_WORK TO COMPLETE_. Your answer should be the lines below from the one holding "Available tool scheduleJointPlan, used" through the one holding "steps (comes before", copied exactly and with nothing else.
========================
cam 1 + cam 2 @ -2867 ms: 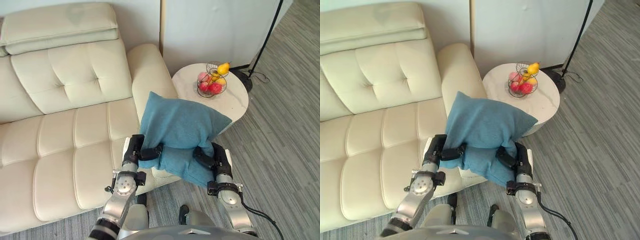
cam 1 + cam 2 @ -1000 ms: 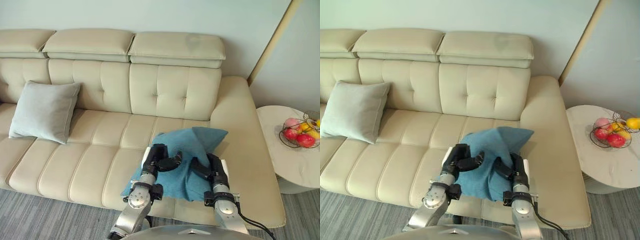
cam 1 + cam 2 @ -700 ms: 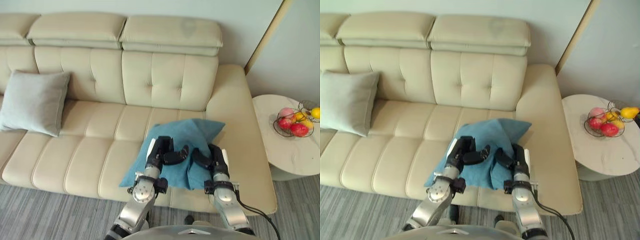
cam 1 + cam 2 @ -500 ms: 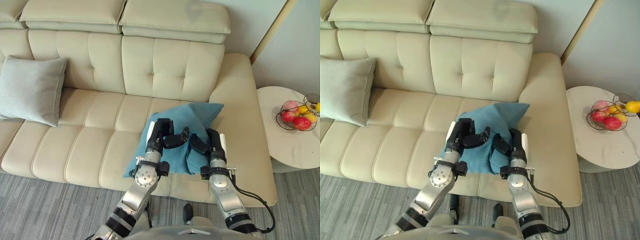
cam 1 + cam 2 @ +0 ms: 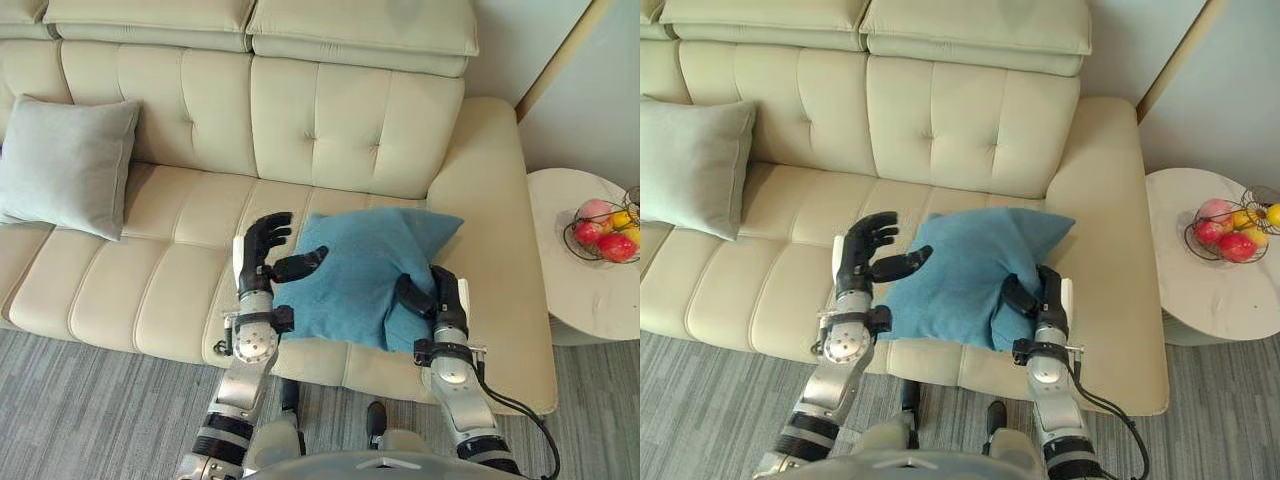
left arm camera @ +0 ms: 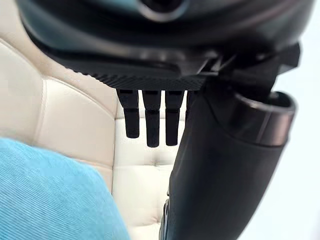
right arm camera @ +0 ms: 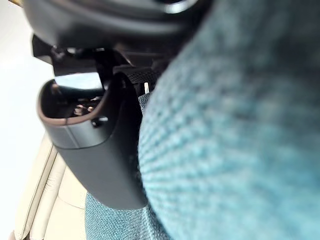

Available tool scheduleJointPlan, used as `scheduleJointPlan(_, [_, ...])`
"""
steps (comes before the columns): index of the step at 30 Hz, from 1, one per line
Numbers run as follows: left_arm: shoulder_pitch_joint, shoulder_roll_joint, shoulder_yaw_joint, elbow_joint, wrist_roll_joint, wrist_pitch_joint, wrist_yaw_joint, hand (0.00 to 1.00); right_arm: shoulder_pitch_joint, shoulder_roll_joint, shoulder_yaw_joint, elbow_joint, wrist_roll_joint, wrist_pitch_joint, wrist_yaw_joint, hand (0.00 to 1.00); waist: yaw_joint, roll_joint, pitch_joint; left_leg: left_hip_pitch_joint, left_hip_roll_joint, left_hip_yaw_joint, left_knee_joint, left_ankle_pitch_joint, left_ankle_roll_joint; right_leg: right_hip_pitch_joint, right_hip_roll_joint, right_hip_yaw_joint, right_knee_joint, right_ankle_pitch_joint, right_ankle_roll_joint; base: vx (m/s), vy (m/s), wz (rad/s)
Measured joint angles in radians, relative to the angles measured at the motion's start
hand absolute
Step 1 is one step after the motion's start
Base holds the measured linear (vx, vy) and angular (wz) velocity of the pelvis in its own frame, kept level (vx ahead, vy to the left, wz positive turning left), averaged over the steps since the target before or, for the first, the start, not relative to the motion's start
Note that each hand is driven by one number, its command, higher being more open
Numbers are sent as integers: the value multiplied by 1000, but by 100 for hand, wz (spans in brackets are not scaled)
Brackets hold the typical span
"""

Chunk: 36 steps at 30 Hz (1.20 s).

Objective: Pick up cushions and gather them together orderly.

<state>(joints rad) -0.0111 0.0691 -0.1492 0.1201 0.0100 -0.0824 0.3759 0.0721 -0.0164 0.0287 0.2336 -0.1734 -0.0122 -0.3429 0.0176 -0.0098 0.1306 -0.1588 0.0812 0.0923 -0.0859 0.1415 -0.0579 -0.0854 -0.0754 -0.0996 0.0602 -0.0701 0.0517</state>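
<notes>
Rumpled teal cushion (image 5: 356, 266) lies on cream sofa (image 5: 350, 120).

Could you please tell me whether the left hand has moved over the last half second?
Yes. The left hand has opened and drawn leftward off the blue cushion; it is now over the sofa seat beside it.

Lower centre-left of frame: left robot hand (image 5: 256, 258) stands upright on its silver-grey forearm, fingers straight and spread, thumb out sideways. Lower centre-right: right robot hand (image 5: 440, 298), thumb curled into the blue cushion (image 5: 360, 270) it grips.
</notes>
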Motion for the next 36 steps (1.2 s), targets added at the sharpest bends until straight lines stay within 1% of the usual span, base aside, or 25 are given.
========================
_RESULT_.
Available tool scheduleJointPlan, used as `scheduleJointPlan(_, [_, ...])`
"""
steps (comes before the columns): index of the step at 30 Hz, from 1, one per line

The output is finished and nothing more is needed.